Open jakobbotsch opened 1 year ago
Tagging subscribers to this area: @JulieLeeMSFT, @jakobbotsch, @kunalspathak See info in area-owners.md if you want to be subscribed.
Author: | jakobbotsch |
---|---|
Assignees: | - |
Labels: | `area-CodeGen-coreclr`, `untriaged` |
Milestone: | - |
I have a branch where I started doing the work: https://github.com/dotnet/runtime/compare/main...jakobbotsch:runtime:type-addresses-of-locals-unmanaged?expand=1
Likely this would be easier when GT_ADDR
is removed.
cc @dotnet/jit-contrib
However, after speaking to @jkotas, we believe that implicit byrefs cannot actually point to heap today.

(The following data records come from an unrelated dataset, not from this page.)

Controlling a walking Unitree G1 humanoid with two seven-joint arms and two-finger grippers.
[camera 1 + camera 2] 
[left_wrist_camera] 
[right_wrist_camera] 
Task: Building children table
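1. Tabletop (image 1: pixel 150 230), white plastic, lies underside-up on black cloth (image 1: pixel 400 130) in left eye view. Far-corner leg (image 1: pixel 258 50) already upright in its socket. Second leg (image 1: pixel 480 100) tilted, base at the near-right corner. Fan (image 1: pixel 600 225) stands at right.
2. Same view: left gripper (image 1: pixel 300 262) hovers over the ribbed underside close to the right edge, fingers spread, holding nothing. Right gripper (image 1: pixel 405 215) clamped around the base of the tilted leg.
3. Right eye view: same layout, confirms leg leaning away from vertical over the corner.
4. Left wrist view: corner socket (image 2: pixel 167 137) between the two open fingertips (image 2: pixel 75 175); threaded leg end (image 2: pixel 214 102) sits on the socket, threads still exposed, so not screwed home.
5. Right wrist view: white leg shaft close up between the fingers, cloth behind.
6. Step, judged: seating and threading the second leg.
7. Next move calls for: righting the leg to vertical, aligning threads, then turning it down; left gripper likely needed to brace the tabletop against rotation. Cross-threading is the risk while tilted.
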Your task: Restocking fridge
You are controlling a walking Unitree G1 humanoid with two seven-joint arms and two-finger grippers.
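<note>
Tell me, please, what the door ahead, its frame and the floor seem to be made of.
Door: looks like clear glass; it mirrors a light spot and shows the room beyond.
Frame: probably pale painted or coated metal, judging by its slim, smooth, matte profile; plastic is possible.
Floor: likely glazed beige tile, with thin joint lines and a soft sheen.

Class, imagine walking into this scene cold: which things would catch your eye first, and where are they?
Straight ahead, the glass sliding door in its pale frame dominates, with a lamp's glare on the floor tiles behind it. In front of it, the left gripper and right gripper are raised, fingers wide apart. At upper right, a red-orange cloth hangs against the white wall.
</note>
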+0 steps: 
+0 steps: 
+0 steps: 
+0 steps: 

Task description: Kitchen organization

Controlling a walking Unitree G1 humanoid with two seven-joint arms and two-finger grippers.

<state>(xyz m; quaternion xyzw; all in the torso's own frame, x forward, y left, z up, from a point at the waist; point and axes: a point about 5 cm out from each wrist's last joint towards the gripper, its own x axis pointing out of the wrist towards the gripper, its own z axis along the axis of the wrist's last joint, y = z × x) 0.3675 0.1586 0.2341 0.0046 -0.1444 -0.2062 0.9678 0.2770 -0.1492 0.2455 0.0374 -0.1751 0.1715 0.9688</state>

Is there a way to validate this believe? E.g., create an instrumented JIT that checks the addresses of all implicit byrefs and run our test suite?

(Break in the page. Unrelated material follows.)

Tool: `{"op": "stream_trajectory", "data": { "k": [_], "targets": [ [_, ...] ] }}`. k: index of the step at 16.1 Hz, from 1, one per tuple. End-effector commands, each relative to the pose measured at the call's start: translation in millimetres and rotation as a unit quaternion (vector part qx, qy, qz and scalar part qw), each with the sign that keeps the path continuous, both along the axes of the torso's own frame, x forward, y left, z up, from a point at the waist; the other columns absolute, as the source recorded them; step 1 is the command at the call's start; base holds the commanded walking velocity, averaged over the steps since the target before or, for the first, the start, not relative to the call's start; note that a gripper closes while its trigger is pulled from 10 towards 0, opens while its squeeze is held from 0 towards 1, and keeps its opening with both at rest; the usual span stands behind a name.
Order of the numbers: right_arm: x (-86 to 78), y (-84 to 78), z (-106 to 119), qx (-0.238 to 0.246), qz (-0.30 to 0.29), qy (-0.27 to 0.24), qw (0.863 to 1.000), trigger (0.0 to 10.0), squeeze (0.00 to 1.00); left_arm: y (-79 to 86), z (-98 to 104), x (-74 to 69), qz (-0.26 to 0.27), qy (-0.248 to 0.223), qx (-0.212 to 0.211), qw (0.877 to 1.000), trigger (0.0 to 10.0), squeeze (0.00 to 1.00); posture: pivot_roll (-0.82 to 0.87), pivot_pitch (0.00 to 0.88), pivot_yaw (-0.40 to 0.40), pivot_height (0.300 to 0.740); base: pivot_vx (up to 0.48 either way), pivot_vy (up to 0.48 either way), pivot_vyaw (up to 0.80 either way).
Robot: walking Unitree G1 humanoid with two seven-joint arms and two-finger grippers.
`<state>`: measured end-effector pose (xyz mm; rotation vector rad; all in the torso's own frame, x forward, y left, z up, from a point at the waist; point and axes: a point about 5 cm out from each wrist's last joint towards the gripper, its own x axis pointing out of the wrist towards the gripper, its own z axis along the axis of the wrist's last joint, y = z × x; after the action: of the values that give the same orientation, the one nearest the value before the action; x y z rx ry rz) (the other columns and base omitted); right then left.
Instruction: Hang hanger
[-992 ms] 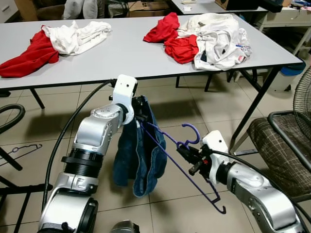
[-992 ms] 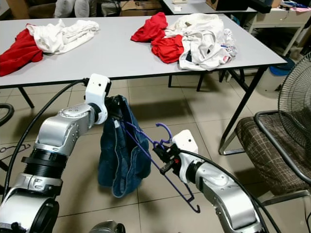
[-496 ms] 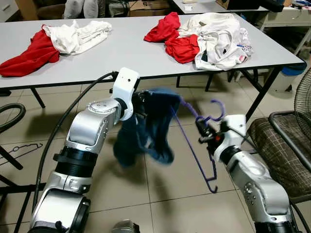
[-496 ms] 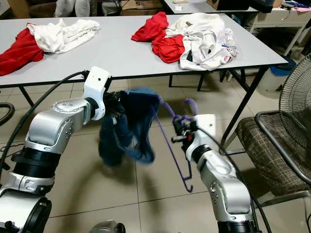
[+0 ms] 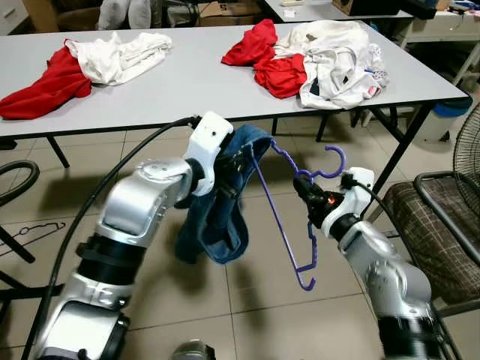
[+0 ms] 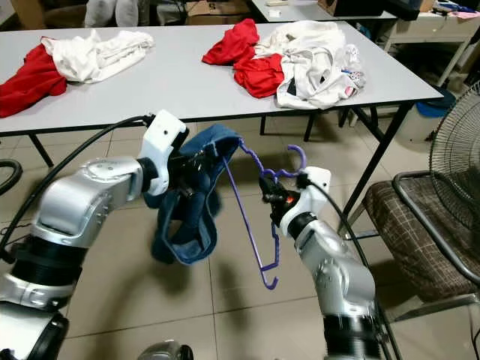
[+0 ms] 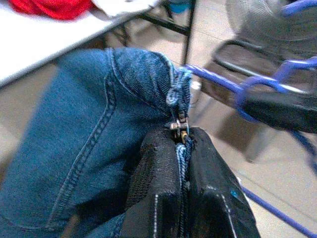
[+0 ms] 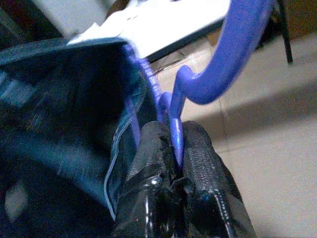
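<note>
A blue plastic hanger (image 5: 289, 217) hangs in the air in front of the table, its hook (image 5: 328, 166) pointing up. My right gripper (image 5: 307, 196) is shut on the hanger's neck (image 8: 174, 130) just below the hook. One arm of the hanger runs into a dark blue denim garment (image 5: 221, 217) that droops from it. My left gripper (image 5: 234, 161) is shut on the denim's waistband (image 7: 181, 144) by the zip, to the left of the hanger.
A grey table (image 5: 187, 82) stands ahead with red and white clothes (image 5: 71, 67) at its left and a red and white heap (image 5: 315, 56) at its right. A checked chair (image 5: 439, 225) and a fan (image 5: 469, 150) stand at the right. Tiled floor lies below.
Both arms have risen. The hanger now stands more upright with its hook higher, and the denim has been drawn up along the hanger's arm.
</note>
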<state>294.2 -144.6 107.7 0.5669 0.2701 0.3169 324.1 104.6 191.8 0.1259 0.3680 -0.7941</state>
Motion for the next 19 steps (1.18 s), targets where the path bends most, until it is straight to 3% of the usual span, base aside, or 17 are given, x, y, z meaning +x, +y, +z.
{"op": "stream_trajectory", "data": {
  "k": [1, 3, 4, 5, 6, 7, 8, 10, 12, 14, 17, 18, 19],
  "targets": [
    [5.4, -14.6, 2.8, 0.043, -0.046, 0.01, 0.998, 10.0, 0.0, -1.9, 18.7, -4.5, -0.038, -0.007, -0.025, 0.999, 1.3, 0.0, 0.03, 0.0, 0.006, 0.74, 0.0, 0.0, 0.0],
    [9.8, -16.2, 7.6, 0.08, -0.058, 0.006, 0.995, 10.0, 0.0, 0.5, 23.1, -8.8, -0.061, 0.004, -0.026, 0.998, 1.8, 0.0, 0.03, 0.0, 0.004, 0.74, 0.0, 0.0, 0.0],
    [16.1, -18.8, 12.0, 0.117, -0.074, 0.008, 0.99, 10.0, 0.0, 0.6, 28.8, -12.7, -0.082, 0.014, -0.033, 0.996, 3.3, 0.0, 0.04, 0.0, -0.006, 0.74, 0.0, 0.0, 0.0],
    [22.9, -18.7, 16.3, 0.177, -0.091, 0.018, 0.98, 10.0, 0.0, -0.6, 29.6, -9.0, -0.069, 0.008, -0.033, 0.997, 4.4, 0.0, 0.04, 0.0, -0.013, 0.74, 0.0, 0.0, 0.0],
    [25.7, -15.0, 20.1, 0.208, -0.082, 0.023, 0.974, 10.0, 0.0, 0.6, 24.1, -0.1, -0.033, -0.011, -0.012, 0.999, 4.2, 0.0, 0.04, 0.0, -0.016, 0.74, 0.0, 0.0, 0.0],
    [25.0, -10.3, 23.5, 0.201, -0.061, 0.017, 0.977, 10.0, 0.0, 1.9, 20.8, 4.6, -0.012, -0.022, 0.0, 1.0, 3.5, 0.0, 0.03, 0.0, -0.016, 0.74, 0.0, 0.0, 0.0],
    [24.1, -9.0, 24.7, 0.193, -0.055, 0.013, 0.98, 10.0, 0.0, -1.2, 23.0, 4.2, -0.011, -0.019, -0.015, 1.0, 3.0, 0.0, 0.03, 0.0, -0.016, 0.74, 0.0, 0.0, 0.0],
    [25.6, -11.1, 25.8, 0.21, -0.066, 0.012, 0.975, 10.0, 0.0, -9.9, 27.9, -3.9, -0.042, -0.003, -0.041, 0.998, 3.0, 0.0, 0.03, 0.0, -0.017, 0.74, 0.0, 0.0, 0.0],
    [31.2, -16.0, 26.1, 0.224, -0.098, 0.012, 0.97, 10.0, 0.0, -26.4, 31.4, -18.5, -0.105, 0.034, -0.085, 0.99, 2.8, 0.0, 0.03, 0.0, -0.02, 0.74, 0.0, 0.0, 0.0],
    [36.4, -19.8, 28.2, 0.247, -0.126, 0.011, 0.961, 10.0, 0.0, -35.9, 34.9, -28.8, -0.148, 0.062, -0.102, 0.982, 2.6, 0.0, 0.03, 0.0, -0.02, 0.74, 0.0, 0.0, 0.0],
    [43.5, -28.1, 33.5, 0.299, -0.163, 0.006, 0.94, 10.0, 0.0, -32.8, 23.7, -36.2, -0.164, 0.084, -0.065, 0.981, 2.7, 0.0, 0.04, 0.0, -0.017, 0.74, 0.0, 0.0, 0.0],
    [47.5, -31.1, 37.2, 0.331, -0.176, 0.002, 0.927, 10.0, 0.0, -32.2, 16.8, -37.1, -0.16, 0.09, -0.055, 0.982, 2.7, 0.0, 0.04, 0.0, -0.016, 0.74, 0.0, 0.0, 0.0],
    [50.0, -30.8, 39.2, 0.329, -0.178, -0.002, 0.928, 10.0, 0.0, -35.5, 15.8, -37.4, -0.16, 0.089, -0.058, 0.981, 2.7, 0.0, 0.04, 0.0, -0.018, 0.74, 0.0, 0.0, 0.0]
  ]
}}
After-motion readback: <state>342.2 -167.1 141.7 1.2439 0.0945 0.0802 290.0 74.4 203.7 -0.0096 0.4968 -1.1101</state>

Is there a way to validate this believe? E.g., create an instrumented JIT that checks the addresses of all implicit byrefs and run our test suite?
Yeah, seems like that wouldn't be too hard to do. It would probably be a good idea to validate it before committing too much to this.

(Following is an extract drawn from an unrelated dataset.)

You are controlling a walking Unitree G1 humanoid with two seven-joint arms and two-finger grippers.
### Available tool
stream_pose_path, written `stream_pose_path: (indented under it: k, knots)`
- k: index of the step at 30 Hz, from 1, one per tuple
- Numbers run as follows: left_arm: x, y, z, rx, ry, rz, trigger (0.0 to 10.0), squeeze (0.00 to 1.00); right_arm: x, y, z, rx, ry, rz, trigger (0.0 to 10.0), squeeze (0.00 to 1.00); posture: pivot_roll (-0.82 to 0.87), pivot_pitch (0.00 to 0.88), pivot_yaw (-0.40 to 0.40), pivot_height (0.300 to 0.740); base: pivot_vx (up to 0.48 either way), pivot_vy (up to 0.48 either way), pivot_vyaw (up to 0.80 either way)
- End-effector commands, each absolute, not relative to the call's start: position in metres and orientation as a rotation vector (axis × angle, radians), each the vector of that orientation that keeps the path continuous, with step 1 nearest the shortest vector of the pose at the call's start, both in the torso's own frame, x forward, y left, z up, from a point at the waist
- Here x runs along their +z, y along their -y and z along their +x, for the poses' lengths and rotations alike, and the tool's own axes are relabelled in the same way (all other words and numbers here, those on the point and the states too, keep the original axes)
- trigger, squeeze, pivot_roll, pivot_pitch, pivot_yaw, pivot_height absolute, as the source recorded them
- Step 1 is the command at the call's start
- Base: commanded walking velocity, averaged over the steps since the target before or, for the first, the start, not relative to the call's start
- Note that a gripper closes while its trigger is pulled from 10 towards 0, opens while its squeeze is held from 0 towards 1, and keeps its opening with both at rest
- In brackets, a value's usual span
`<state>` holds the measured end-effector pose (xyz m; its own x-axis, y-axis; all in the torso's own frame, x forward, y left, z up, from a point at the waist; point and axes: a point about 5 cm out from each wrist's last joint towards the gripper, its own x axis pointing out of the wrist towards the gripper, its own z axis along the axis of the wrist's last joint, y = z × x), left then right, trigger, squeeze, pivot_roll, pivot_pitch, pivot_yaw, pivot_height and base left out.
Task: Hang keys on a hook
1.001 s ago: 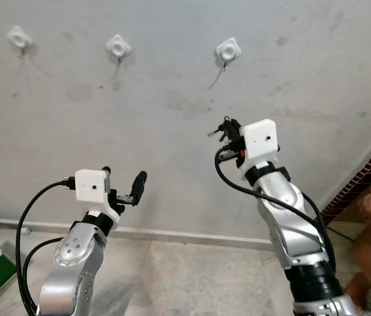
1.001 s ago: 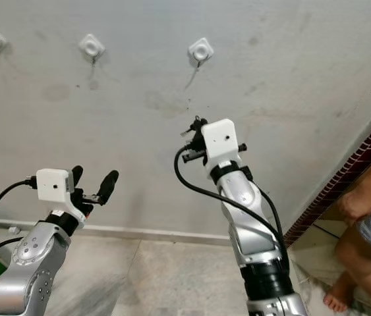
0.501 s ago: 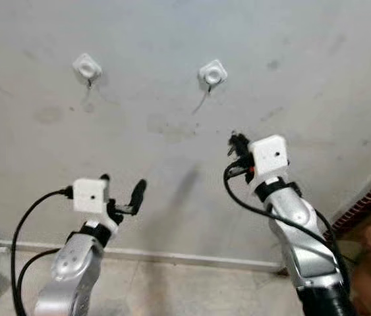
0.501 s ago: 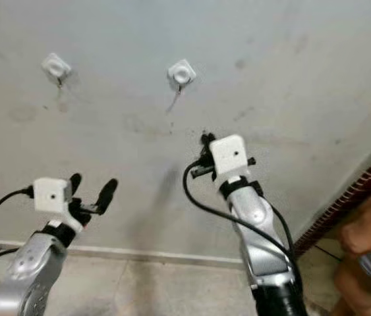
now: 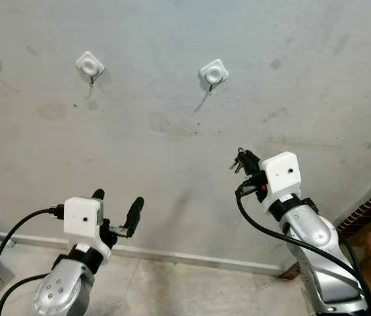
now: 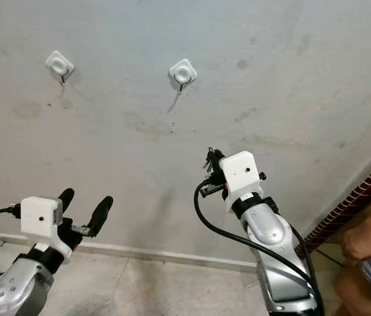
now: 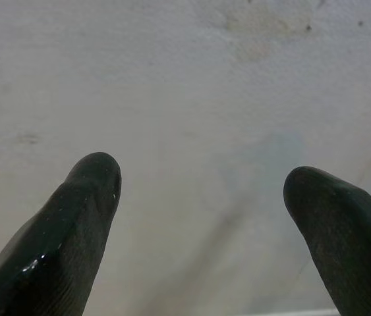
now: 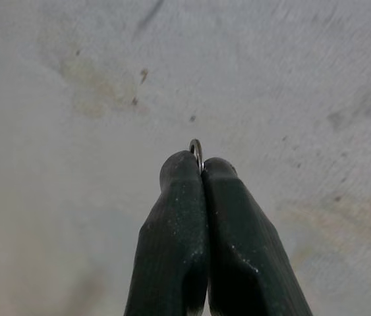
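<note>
Nearest, the left gripper (image 5: 116, 214) hangs low with its black fingers spread on nothing. Higher, the right gripper (image 8: 200, 166) pinches the small metal keys (image 5: 241, 160) by their thin steel ring (image 8: 196, 147); light, rigid and slippery, they would likely swing. Beyond, the white square wall hook (image 5: 213, 71) waits on the grey plaster wall (image 5: 290, 66).

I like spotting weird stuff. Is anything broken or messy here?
Nothing broken. The wall is stained and scuffed below the hooks. The right gripper pinches a key ring.
</note>
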<state>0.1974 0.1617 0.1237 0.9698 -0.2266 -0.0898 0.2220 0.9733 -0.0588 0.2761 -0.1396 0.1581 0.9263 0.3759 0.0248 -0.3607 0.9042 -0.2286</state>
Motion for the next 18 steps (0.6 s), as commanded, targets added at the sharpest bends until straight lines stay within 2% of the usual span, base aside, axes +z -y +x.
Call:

If it isn't the case we are probably skating on thin ice, however, since Roslyn allows taking the address of parameters as unmanaged pointers. Not sure how this was reconciled in the past (maybe things were always pinned but write barriers were still needed for managed types, and TYP_BYREF
is necessary for this?)
I have looked at the history. We had number of issues around this in the original x64 port that were fixed later. I see the last set of fixes in 2009. If this text was written before 2009, it would explain where it came from.
Somewhat related is that can get some odd-typed trees today when inlining is involved:
STMT00051 ( 0x000[E-] ... ??? ) <- INL02 @ 0x000[E-] <- INLRT @ 0x0A1[E-]
[000177] -A--------- ▌ ASG long
[000176] D------N--- ├──▌ LCL_VAR long V10 tmp1
[000175] ----------- └──▌ SUB byref
[000173] ----------- ├──▌ FIELD_ADDR byref SequentialLayoutMinPacking`1[ushort]:_byte
[000174] ----------- │ └──▌ LCL_VAR_ADDR byref V04 loc1
[000172] ----------- └──▌ LCL_VAR_ADDR long V04 loc1
This is produced from https://github.com/dotnet/runtime/blob/e579ccb60acb044453f2cf1907482b165658488e/src/tests/Interop/StructPacking/StructPacking.cs#L1665-L1668
as part of inlining. The fact that the result of the SUB
is TYP_BYREF
seems moderately dangerous. As part of retyping local addresses as TYP_I_IMPL
we might need to investigate retyping inline arguments that are directly substituted in some cases.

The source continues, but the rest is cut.